Python Forum
[regex] Good way to parse variable number of items? - Printable Version

+- Python Forum (https://python-forum.io)
+-- Forum: Python Coding (https://python-forum.io/forum-7.html)
+--- Forum: General Coding Help (https://python-forum.io/forum-8.html)
+--- Thread: [regex] Good way to parse variable number of items? (/thread-26774.html)



[regex] Good way to parse variable number of items? - Winfried - May-13-2020

Hello,

Objects in OpenStreetMap can have a variable number of key+value items, depending on what users recorded. As a result, after running a query through OverpassTurbo and exporting data in a GPX file, I end up with heterogenous data in the <desc>…</desc> section.

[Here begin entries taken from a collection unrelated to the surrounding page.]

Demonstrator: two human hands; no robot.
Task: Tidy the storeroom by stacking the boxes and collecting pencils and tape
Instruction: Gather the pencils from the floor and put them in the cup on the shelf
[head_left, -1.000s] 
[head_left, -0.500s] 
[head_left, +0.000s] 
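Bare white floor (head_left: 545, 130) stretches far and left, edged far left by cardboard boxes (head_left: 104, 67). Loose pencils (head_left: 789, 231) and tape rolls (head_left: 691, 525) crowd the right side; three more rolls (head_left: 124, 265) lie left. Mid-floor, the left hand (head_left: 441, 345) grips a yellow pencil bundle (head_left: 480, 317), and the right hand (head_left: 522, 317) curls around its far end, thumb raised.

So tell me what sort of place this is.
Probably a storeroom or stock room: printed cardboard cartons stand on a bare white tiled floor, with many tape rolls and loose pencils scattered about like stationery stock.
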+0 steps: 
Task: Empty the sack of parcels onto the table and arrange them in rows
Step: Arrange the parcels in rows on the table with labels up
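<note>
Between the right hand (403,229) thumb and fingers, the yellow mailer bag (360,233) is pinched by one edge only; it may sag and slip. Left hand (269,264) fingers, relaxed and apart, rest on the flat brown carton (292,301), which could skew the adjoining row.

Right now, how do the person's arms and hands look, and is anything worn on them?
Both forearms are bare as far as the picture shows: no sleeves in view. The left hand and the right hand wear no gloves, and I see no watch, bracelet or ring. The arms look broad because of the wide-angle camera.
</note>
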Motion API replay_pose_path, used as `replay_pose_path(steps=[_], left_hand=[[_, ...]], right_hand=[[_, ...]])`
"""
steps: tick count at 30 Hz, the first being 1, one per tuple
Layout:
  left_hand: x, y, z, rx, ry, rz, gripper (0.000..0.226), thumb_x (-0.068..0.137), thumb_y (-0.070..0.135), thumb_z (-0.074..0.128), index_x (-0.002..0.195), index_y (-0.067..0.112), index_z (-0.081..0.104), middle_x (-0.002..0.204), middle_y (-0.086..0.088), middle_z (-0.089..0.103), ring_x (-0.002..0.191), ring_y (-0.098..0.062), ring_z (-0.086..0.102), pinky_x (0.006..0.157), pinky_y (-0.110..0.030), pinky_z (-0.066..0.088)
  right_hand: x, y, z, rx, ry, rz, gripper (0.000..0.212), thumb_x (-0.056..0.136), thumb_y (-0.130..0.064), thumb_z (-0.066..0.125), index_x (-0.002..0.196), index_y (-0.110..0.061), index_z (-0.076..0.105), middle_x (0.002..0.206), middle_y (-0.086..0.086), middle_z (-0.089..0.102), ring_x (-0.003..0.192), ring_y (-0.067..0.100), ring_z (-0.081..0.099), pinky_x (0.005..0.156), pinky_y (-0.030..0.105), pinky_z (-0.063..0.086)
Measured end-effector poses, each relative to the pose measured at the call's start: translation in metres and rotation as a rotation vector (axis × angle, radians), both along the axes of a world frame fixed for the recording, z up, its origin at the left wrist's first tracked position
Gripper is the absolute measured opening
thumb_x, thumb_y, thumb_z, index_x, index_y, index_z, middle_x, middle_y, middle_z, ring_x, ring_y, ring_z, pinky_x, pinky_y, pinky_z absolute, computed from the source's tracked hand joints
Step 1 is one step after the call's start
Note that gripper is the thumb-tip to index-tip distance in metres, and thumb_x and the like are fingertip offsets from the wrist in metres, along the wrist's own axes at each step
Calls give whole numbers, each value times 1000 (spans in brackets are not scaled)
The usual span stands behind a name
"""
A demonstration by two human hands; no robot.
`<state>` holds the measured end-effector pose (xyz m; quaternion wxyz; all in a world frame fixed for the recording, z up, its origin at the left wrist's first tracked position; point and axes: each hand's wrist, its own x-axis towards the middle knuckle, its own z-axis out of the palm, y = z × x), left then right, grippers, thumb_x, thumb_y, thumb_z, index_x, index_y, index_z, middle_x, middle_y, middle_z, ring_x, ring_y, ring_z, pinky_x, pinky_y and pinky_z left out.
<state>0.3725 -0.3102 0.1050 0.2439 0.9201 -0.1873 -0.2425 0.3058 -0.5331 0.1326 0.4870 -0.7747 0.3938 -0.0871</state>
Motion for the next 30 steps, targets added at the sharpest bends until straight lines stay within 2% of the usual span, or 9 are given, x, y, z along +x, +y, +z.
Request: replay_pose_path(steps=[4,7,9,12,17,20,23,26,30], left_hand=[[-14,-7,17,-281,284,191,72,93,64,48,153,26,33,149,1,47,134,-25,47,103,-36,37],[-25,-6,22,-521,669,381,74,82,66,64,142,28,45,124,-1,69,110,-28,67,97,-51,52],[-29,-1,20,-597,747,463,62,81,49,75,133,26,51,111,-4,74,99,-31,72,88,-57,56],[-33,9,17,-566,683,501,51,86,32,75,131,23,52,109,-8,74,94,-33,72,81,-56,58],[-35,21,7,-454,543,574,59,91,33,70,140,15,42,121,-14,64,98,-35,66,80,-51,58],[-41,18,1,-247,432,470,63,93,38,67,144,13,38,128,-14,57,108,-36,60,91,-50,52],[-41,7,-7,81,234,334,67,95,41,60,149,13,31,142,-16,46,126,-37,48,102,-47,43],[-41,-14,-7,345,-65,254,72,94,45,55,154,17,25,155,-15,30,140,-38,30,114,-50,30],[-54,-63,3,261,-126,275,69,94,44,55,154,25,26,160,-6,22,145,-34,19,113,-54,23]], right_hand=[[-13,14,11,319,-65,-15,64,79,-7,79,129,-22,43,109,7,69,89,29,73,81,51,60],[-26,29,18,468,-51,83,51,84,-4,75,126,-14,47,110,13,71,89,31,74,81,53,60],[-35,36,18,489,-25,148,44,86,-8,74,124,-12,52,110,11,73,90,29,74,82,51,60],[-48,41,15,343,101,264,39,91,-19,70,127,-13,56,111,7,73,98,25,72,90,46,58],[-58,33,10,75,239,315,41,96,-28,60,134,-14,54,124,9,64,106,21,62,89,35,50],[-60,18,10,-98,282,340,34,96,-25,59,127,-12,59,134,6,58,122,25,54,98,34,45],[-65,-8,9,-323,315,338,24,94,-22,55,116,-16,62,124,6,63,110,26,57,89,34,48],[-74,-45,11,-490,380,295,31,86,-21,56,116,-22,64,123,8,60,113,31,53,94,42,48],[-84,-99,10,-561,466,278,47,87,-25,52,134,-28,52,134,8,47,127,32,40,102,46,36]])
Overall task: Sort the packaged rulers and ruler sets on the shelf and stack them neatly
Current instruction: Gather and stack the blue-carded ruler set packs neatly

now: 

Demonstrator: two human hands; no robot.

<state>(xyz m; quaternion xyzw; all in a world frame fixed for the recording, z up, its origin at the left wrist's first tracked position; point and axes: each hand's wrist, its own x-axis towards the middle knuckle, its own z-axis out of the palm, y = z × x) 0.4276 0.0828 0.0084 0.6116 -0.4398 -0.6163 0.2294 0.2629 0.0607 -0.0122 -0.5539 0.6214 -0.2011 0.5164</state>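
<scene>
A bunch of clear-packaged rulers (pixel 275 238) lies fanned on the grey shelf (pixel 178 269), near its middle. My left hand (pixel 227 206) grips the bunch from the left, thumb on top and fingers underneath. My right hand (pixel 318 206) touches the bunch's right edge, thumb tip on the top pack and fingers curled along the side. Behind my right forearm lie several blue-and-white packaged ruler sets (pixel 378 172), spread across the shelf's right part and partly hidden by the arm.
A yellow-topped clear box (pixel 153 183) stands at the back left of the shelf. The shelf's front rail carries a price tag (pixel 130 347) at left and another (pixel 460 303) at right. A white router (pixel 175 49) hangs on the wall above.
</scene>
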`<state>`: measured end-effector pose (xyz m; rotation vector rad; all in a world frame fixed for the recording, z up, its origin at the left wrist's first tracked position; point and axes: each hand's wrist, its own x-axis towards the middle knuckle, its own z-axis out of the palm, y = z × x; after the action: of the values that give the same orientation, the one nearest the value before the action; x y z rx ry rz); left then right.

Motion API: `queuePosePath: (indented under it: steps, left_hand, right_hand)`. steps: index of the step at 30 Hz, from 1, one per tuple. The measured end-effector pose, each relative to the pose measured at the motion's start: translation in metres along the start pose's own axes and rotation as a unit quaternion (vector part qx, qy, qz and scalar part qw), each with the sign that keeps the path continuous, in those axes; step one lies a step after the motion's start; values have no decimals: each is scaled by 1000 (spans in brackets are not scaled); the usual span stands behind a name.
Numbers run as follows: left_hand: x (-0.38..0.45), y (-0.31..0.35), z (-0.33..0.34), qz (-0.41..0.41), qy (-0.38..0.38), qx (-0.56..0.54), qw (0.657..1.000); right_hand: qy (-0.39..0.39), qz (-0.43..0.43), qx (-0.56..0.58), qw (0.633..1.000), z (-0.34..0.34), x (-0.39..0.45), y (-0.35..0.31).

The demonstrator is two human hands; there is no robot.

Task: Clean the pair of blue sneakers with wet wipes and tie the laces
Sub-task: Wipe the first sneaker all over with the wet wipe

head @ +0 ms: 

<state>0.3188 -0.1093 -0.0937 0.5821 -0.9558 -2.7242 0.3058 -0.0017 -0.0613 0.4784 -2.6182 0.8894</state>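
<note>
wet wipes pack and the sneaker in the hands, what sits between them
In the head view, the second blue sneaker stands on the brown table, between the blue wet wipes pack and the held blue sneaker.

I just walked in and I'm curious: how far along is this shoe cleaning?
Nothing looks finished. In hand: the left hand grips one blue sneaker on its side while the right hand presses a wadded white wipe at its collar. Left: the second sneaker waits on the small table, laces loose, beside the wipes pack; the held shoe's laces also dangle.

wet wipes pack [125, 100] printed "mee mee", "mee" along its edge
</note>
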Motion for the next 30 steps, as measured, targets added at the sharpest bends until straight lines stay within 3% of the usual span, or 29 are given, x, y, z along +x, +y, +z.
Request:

Is there a smarter way than going through different regexes?

Thank you.

OSM_phone = re.compile("phone=(.+)")
OSM_www = re.compile("website=(.+)")
OSM_email = re.compile("email=(.+)")

gpx = gpxpy.gpx.GPX()
gpx_file = open(INPUT, mode='rt', encoding='utf-8')
gpx = gpxpy.parse(gpx_file)
for waypoint in gpx.waypoints:
	data = {}
	data["latitude"] = waypoint.latitude
	data["longitude"] = waypoint.longitude
	data["name"] = waypoint.name

	m = OSM_phone.search(waypoint.description)
	if m:
		data["phone"] = m.group(1)
	m = OSM_www.search(waypoint.description)
	if m:
		data["www"] = m.group(1)
	m = OSM_email.search(waypoint.description)
	if m:
		data["email"] = m.group(1)

	print(data)



RE: [regex] Good way to parse variable number of items? - bowlofred - May-13-2020

Can you show an example of the data?


RE: [regex] Good way to parse variable number of items? - Winfried - May-14-2020

Here's what it looks like:

<?xml version="1.0" encoding="UTF-8"?>
<gpx xmlns="http://www.topografix.com/GPX/1/1" xmlns:xsi="http://www.w3.org/2001/XMLSchema-instance" xsi:schemaLocation="http://www.topografix.com/GPX/1/1 http://www.topografix.com/GPX/1/1/gpx.xsd" version="1.1" creator="overpass-ide"><name>My GPX file</name>
<wpt lat="48.123" lon="2.456">
<name>blah</name>
<desc>phone=123456</desc>
</wpt>
<wpt lat="48.123" lon="2.456">
<name>blah</name>
<desc>phone=123456
[email protected]</desc>
</wpt>
<wpt lat="48.123" lon="2.456">
<name>blah</name>
<desc>phone=123456
www=http://www.acme.com</desc>
</wpt>
</gpx>


IOW, some waypoints have no relevant data in their "description", some have some of the tuples I'm interested in (email, or phone, or www), and some have all of them.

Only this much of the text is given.